Abstracts presented on Annual Meeting of The American Society of Human Genetics (Toronto, Canada - October 26-30/2004)

1) Body-wide delivery of a microdystrophin gene via intravascular administration of rAAV6 vectors for treatment of muscular dystrophy. P. Gregorevic, M. Blankinship, J. Allen, L. Meuse, S. Abmayr, J. Han, J. Chamberlain. Senator Paul D. Wellstone Muscular Dystrophy Cooperative Research Center, Dept. of Neurology, University of Washington, Seattle, WA.

   Severe neuromuscular disorders, such as Duchenne muscular dystrophy (DMD), lead to reduced quality of life and premature mortality. Historically, genetic interventions for these diseases have been limited by an inability to achieve widespread gene transfer to the affected tissues. Here we demonstrate a method that, for the first time, enables transduction of the vast majority of both the cardiac and skeletal musculature of adult mammals via a single intravenous administration of pseudotype 6 recombinant adeno-associated virus (rAAV6) vectors. As a means to enhance gene transfer, we have determined that IV coadministration of vascular endothelium growth factor (VEGF) with rAAV6 vectors can significantly increase vector accumulation and transgene expression in striated muscles. Having established in reporter gene studies that this technique enables tolerable, high-level transgene expression, we sought to evaluate the potential of this technique for delivering a therapeutic transgene to the musculature of the mdx dystrophic mouse, a model of DMD. Using this technique, we have observed that treated mdx mice exhibit expression of microdystrophin throughout the striated musculature in a manner that is sufficient to reduce pathological features of the dystrophic phenotype. Compared with untreated mice, the muscles of treated animals exhibit reduced susceptibility to contraction-induced injury, and reduced serum creatine kinase levels, reflecting a global reduction in muscle degeneration. These data are the first to demonstrate body-wide amelioration of symptoms associated with dystrophin deficiency in an adult animal following a genetic intervention. In subsequent studies we have established that these techniques can be adapted to express alternate transgenes for the treatment of other muscle diseases. We are currently undertaking studies to determine whether the existing techniques are effective in animals more similar in size and immunology to humans, and present relevant data summarizing our progress

2) Therapeutic antisense-induced exon skipping for Duchenne muscular dystrophy. A. Aartsma-Rus¹, A. Janson¹, G. Platenburg², M. Bremmer-Bout¹, J.T. Den Dunnen¹, J.C.T. Van Deutekom¹, G-J.B. Van Ommen¹. 1) LUMC, Leiden, the Netherlands; 2) Prosensa, Leiden, the Netherlands.
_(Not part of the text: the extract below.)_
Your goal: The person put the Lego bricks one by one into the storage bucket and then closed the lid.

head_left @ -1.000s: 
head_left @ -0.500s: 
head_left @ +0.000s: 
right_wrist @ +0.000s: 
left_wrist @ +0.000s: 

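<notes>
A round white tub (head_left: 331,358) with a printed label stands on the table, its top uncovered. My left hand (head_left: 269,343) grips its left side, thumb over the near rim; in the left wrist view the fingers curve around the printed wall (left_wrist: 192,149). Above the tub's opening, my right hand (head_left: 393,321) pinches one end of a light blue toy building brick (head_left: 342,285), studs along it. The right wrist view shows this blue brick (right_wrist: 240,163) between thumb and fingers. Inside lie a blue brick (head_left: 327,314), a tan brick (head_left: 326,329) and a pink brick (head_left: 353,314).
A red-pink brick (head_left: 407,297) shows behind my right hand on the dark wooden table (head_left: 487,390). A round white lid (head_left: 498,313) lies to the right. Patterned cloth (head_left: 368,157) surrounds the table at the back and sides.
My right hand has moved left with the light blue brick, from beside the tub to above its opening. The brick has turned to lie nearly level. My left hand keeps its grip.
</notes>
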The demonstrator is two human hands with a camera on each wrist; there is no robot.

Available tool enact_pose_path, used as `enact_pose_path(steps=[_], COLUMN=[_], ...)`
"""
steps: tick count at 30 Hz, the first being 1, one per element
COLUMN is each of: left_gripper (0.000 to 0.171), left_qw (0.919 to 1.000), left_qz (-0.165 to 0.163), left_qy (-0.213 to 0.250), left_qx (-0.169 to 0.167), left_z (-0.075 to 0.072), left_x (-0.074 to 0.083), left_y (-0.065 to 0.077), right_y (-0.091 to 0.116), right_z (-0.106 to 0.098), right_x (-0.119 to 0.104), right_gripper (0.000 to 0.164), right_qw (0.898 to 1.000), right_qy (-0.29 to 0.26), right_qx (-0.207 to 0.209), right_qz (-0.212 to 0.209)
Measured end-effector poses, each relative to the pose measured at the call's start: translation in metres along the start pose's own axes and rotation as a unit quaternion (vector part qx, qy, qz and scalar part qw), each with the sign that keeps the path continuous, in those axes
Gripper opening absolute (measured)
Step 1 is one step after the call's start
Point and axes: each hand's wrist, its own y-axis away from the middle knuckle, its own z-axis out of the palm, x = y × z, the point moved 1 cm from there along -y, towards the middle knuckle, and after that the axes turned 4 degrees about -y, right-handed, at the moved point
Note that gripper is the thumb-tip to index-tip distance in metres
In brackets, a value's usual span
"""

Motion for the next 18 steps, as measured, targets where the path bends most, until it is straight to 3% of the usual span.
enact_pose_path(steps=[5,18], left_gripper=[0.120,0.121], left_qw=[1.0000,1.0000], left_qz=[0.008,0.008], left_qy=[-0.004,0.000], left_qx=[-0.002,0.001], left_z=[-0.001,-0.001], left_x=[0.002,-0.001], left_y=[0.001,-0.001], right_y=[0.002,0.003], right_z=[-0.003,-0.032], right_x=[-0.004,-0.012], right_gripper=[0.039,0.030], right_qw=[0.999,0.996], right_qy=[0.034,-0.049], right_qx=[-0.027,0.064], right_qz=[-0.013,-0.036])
   The severe Duchenne muscular dystrophy (DMD) is mostly caused by frame disrupting mutations in the dystrophin gene, which result in non-functional proteins. Mutations that keep the reading frame intact give rise to internally deleted, semi-functional dystrophins and result in the milder Becker muscular dystrophy (BMD). Antisense oligonucleotides (AONs) have the potential to modulate the pre-mRNA splicing such that a specific exon is skipped. As a result, the reading frame can be restored, which allows the synthesis of a BMD-like dystrophin.
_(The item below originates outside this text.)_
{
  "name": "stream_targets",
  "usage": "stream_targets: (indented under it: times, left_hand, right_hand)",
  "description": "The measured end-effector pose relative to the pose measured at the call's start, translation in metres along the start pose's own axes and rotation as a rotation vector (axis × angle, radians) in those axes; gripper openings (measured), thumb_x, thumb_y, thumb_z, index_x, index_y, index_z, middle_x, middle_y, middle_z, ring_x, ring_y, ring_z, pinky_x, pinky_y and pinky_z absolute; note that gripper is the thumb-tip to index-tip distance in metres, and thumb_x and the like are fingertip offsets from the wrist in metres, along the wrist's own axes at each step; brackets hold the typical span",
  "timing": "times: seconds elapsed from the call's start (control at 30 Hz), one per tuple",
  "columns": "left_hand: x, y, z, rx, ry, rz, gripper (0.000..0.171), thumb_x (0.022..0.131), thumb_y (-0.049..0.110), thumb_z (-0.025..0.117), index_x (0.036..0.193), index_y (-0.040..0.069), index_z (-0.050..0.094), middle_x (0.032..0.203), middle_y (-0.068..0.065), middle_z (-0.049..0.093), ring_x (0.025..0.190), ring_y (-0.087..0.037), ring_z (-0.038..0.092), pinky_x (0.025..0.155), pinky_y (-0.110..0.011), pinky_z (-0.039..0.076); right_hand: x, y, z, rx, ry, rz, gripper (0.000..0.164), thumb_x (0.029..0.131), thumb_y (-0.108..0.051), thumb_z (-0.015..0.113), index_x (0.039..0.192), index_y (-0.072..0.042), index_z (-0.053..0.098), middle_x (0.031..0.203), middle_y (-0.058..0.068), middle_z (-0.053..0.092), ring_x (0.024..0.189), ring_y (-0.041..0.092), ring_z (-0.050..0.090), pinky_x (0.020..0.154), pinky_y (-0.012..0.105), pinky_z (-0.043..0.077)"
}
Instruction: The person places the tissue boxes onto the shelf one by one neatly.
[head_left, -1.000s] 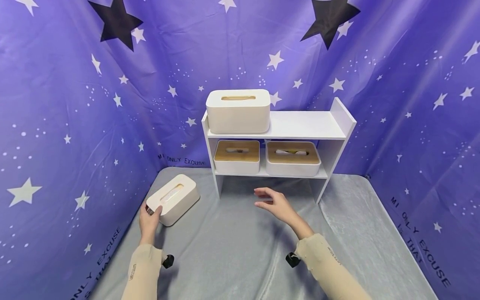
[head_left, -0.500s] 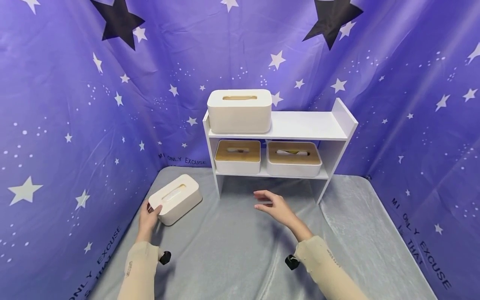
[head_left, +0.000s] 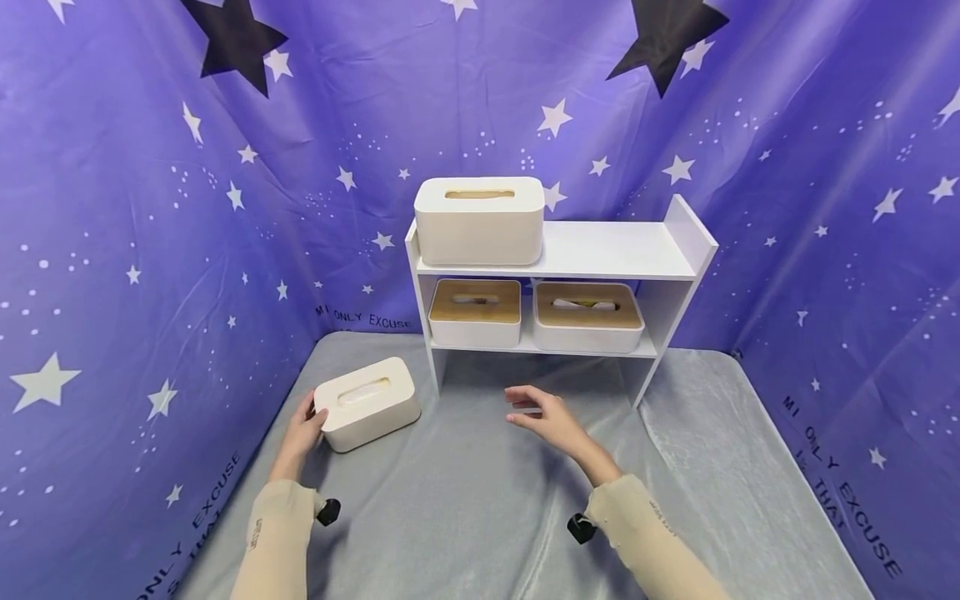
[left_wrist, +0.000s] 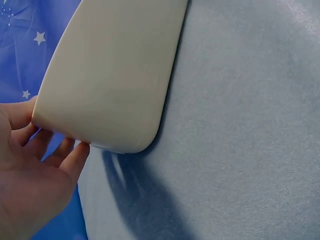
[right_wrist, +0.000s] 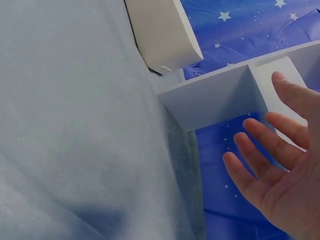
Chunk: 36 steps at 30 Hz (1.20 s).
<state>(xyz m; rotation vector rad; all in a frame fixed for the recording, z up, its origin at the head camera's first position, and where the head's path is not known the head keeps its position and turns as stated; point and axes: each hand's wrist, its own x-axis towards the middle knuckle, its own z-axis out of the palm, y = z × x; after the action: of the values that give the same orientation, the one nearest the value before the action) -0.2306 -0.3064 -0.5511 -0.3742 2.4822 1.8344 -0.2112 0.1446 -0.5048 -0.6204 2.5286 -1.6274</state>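
Observation:
A cream tissue box (head_left: 367, 402) lies on the grey cloth (head_left: 465, 500) at the left, its slot facing up. My left hand (head_left: 306, 427) holds its near left end. In the left wrist view the thumb and fingers of my left hand (left_wrist: 35, 165) wrap round the rounded end of the tissue box (left_wrist: 115, 70). My right hand (head_left: 543, 412) hovers open over the cloth in front of the white shelf (head_left: 600, 250), touching nothing. The right wrist view shows the right hand (right_wrist: 270, 165) with its fingers spread, close to the shelf's leg (right_wrist: 215, 97), and the tissue box (right_wrist: 162, 32) beyond.
A second cream box (head_left: 478, 221) stands on the shelf's top at the left. Two white boxes with wooden lids (head_left: 475, 312) (head_left: 587, 315) fill the lower level. Purple star-print curtains (head_left: 112, 250) wall in the table on three sides.
The left hand has turned the tissue box and slid it to the right, toward the shelf. The right hand has stayed almost in place.

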Motion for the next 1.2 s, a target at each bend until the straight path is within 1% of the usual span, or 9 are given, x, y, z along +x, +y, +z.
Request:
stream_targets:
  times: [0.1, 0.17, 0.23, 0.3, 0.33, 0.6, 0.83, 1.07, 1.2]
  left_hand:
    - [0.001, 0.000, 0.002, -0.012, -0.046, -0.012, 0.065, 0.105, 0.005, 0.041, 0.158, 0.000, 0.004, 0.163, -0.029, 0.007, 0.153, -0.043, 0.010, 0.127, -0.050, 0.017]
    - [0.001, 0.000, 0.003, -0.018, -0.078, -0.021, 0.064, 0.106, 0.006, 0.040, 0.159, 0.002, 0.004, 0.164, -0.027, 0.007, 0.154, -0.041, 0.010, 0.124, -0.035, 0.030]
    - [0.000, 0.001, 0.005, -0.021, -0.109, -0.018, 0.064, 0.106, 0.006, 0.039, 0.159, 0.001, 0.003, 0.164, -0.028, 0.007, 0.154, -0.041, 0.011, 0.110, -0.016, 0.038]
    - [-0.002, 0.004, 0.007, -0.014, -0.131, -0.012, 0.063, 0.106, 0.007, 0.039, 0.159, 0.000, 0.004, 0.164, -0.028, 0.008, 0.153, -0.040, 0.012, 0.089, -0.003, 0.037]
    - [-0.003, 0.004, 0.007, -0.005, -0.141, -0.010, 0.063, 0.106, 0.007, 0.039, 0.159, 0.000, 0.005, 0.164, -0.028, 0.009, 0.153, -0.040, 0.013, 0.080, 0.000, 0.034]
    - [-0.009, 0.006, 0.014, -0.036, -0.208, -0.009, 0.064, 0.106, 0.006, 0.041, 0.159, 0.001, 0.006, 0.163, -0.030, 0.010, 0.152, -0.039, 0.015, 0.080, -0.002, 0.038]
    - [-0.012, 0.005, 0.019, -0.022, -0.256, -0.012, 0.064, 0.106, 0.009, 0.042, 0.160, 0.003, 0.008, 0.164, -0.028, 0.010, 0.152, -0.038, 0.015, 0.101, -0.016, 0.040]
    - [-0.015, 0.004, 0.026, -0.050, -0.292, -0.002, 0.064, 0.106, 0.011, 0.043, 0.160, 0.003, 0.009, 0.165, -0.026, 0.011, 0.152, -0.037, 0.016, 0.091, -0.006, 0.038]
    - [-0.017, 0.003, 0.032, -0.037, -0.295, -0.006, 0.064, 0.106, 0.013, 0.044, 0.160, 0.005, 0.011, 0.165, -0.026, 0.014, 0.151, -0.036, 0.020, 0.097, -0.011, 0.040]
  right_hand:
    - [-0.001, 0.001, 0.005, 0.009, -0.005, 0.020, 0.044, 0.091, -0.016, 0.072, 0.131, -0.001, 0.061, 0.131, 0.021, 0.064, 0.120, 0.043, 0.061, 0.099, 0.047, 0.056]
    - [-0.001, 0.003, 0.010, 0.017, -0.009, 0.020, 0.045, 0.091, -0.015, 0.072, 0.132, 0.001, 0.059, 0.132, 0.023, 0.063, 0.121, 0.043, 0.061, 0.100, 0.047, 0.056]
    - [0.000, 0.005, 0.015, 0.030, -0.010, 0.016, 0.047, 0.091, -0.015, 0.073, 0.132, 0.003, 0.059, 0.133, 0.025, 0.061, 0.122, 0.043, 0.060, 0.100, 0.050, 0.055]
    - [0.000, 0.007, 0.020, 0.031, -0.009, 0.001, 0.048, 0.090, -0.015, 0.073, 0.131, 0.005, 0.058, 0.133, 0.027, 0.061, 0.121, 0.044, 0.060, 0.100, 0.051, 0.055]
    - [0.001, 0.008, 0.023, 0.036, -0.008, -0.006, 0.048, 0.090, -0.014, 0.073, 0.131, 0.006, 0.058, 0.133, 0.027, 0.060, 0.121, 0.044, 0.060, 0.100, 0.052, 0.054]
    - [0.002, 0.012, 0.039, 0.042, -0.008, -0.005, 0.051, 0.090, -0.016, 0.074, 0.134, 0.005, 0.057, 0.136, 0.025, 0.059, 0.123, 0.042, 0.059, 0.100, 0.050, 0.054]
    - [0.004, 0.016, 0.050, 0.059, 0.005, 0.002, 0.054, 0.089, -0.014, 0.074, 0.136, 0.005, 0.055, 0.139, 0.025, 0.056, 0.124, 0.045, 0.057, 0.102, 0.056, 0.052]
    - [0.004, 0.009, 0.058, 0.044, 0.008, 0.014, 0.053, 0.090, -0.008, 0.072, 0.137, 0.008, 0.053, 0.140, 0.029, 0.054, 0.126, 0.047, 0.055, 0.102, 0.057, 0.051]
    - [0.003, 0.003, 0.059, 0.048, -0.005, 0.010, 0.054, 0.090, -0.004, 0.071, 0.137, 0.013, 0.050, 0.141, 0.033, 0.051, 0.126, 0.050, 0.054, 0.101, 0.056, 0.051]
   We have recently demonstrated the skipping of 20 different human DMD exons using 2'-O-methyl RNA AONs with a full-length phosphorothioate backbone (2OMePS), and confirmed the therapeutic applicability of this strategy in cultures from 10 different DMD patients. We now compare the efficacy and efficiency of 2OMePS AONs to morpholino, locked nucleic acid (LNA) and peptide nucleic acid (PNA) AONs. While LNA was most efficient in inducing exon skipping, we find that it acts in a less sequence-specific manner, probably due to its extremely high RNA affinity. Awaiting further improvements in oligochemistry, we therefore consider 2OMePS AONs currently the most favourable compounds.
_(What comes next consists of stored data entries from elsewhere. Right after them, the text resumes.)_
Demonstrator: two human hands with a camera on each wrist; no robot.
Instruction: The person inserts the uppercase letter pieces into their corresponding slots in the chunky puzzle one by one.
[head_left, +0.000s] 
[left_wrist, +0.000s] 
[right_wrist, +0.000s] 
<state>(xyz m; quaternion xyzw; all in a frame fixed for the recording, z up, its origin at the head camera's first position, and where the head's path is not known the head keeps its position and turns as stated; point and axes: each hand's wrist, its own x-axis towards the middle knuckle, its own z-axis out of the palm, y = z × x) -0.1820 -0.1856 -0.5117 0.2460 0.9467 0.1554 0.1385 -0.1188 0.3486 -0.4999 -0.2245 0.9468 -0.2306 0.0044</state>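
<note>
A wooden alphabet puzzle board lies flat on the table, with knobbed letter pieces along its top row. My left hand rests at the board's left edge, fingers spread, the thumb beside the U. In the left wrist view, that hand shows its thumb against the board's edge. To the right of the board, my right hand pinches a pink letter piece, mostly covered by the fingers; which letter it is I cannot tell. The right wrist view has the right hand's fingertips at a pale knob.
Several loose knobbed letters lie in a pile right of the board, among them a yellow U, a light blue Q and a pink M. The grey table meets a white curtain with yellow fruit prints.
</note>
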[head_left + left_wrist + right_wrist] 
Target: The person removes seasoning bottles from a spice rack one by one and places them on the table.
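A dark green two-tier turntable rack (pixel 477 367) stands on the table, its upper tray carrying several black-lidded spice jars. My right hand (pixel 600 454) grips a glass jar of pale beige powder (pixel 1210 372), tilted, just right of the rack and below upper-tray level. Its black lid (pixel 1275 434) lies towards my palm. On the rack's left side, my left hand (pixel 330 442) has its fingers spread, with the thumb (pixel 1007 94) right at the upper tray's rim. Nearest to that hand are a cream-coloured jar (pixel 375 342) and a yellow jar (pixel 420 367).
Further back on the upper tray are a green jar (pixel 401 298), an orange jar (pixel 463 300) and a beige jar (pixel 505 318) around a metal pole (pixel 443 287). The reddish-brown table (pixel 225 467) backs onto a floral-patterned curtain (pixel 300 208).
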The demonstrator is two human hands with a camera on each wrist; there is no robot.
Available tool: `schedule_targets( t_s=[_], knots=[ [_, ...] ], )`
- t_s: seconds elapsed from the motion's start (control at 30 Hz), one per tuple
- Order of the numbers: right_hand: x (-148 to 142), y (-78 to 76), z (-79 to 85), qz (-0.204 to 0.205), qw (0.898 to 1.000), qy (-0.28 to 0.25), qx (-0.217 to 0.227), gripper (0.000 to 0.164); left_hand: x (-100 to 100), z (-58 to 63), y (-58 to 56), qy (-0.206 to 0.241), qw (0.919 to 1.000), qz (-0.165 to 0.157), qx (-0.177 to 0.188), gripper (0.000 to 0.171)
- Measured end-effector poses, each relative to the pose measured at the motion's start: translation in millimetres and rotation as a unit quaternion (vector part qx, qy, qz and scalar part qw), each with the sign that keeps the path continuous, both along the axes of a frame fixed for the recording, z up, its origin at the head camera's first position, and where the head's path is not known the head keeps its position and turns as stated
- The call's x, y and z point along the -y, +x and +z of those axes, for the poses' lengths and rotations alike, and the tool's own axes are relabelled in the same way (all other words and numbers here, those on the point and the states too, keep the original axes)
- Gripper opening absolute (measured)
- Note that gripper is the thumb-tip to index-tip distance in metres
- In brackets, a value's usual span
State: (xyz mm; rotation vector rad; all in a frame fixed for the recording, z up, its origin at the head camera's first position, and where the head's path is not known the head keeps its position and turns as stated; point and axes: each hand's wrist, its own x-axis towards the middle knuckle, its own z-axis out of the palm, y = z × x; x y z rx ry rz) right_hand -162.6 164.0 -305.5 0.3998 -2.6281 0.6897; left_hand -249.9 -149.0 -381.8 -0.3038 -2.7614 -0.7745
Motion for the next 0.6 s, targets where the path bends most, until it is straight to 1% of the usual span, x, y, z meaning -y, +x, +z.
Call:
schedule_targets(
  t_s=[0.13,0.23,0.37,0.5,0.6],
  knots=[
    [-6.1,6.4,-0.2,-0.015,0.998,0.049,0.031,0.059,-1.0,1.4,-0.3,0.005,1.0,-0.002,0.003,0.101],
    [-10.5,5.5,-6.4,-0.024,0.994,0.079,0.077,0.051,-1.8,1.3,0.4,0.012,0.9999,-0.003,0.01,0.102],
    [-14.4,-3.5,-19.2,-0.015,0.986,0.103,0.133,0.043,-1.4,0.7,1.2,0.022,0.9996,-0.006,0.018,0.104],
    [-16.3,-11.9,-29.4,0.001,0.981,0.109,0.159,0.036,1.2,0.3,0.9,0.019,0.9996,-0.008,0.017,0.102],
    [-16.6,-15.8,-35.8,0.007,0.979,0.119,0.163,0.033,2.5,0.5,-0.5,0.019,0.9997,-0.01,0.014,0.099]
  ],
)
   To facilitate clinical application, multiple in vivo studies in animal models are ongoing to develop safe and efficient AON-delivery methods. However, as exon skipping is a sequence-specific therapy, it is desirable to directly target the human DMD gene. We have therefore set up sequence-specific human exon skipping in vivo in transgenic mice carrying the an intact copy of the full-length 2.5 Mb human gene (hDMD). We injected 2OMePS AONs targeting human exons 44, 46 and 49 into the m. gastrocnemicus of hDMD mice, and showed skipping of the human (but not the murine) exons, which persisted for at least 28 days. Based on pre-clinical data obtained by our group and others, we are currently setting up a clinical trial aiming at local dystrophin restoration following intramuscular injections of exon 46 and 51 specific AONs.